Classificação: 5*****
Sinopse: Quando Pi tem dezasseis anos,
a família decide emigrar para a América do Norte num navio cargueiro juntamente
com os habitantes do zoo. Porém, o navio afunda-se logo nos primeiros dias de
viagem. Pi vê-se na imensidão do Pacífico a bordo de um salva-vidas acompanhado
de uma hiena, um orangotango, uma zebra ferida e um tigre de Bengala. Em breve
restarão apenas Pi e o tigre.
Opinião: Este livro – e o respectivo filme – estão
envoltos em muito falatório. Primeiro os elogios à tecnologia utilizada para
recriar, no filme, um tigre e o ambiente inóspito do pacífico. Ang Lee ganha,
felizmente, o Óscar pela direcção deste filme sublime. Uma obra gritante de
beleza, espiritualidade e talento. Não imagino um ocidental a consegui-lo. Mas
quanto ao filme já falei aqui. Entretanto também o livro havia sido
premiado com o Booker Prize. Yann Martel é acusado de plágio – Max e os
Felinos, de Moacyr Scliar seria a fonte original. É ainda criticado pela
arrogância com que reagiu a essa acusação. Eu lavei-me desse escândalo e isolei-o do conteúdo da obra.
Li, em resenhas de quem já tinha percorrido as suas páginas, que a obra
sofre um corte abrupto. Aproximadamente as cem primeiras páginas falam de uma
vida na Índia. Um nome, “Piscine”, uma cidade, “Pondicherry”, um jardim
zoológico com um rinoceronte que, por se sentir solitário, partilha o espaço
com um rebanho de cabras. A Índia… os cheiros, os rostos, as crenças. E um
rapaz simultaneamente hindu, cristão e muçulmano. Uma aventura – poderia
dizer-se -, visto que este rapaz lingrinhas e vegetariano sofre um naufrágio e
fica à deriva no Pacífico com um tigre, uma zebra, uma hiena e um orangotango.

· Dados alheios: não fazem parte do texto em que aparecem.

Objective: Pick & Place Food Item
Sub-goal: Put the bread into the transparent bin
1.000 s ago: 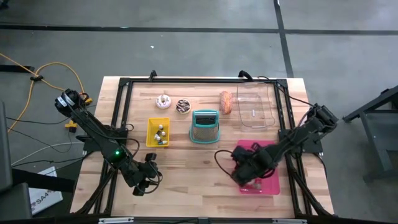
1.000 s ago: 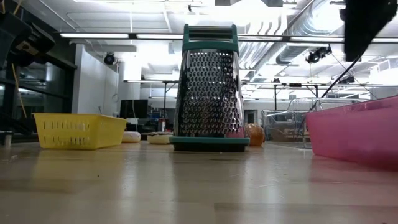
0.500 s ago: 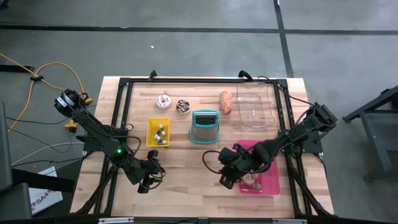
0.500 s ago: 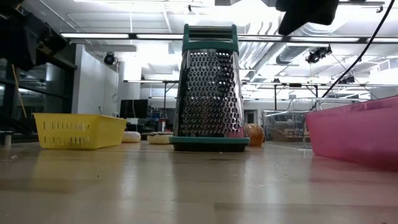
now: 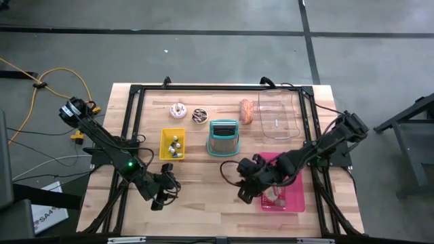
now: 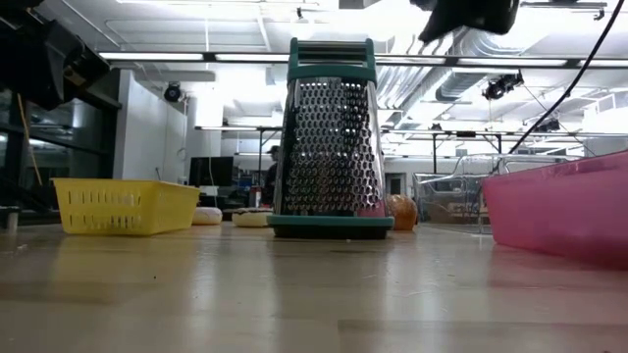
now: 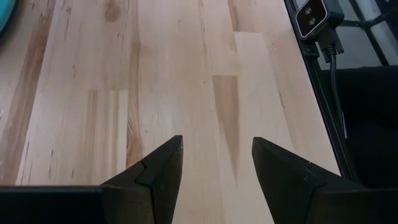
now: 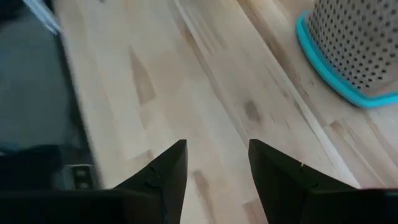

Mas não é bem isso, é ainda mais do que isso. Uma aventura interior, contra a
nossa própria natureza, os nossos limites, o nosso corpo que cede mesmo quando
a mente se esforça por continuar, as nossas fraquezas e melindres. Um conto
solitário, angustiante, ainda assim enternecedor. Eu quase sentia a doçura
intrínseca entre Pi e o tigre. Tanto o Martel como o Ang Lee conseguiram tornar
essa relação sólida, palpável, subtil e credível. É um feito. Sorri com
diversas nuances da interacção entre este rapazinho indiano e o
tigre.
De facto há uma mudança abrupta da primeira parte do livro para a segunda.
Não necessariamente má, como fui levada a crer. A primeira parte é sobre
necessidades de ser enquanto a segunda é sobre as de sobreviver. Um livro que
nos obriga a rever quem somos e até onde iríamos se a fome, a sede, o medo da
morte, o definhar lento, nos instigassem.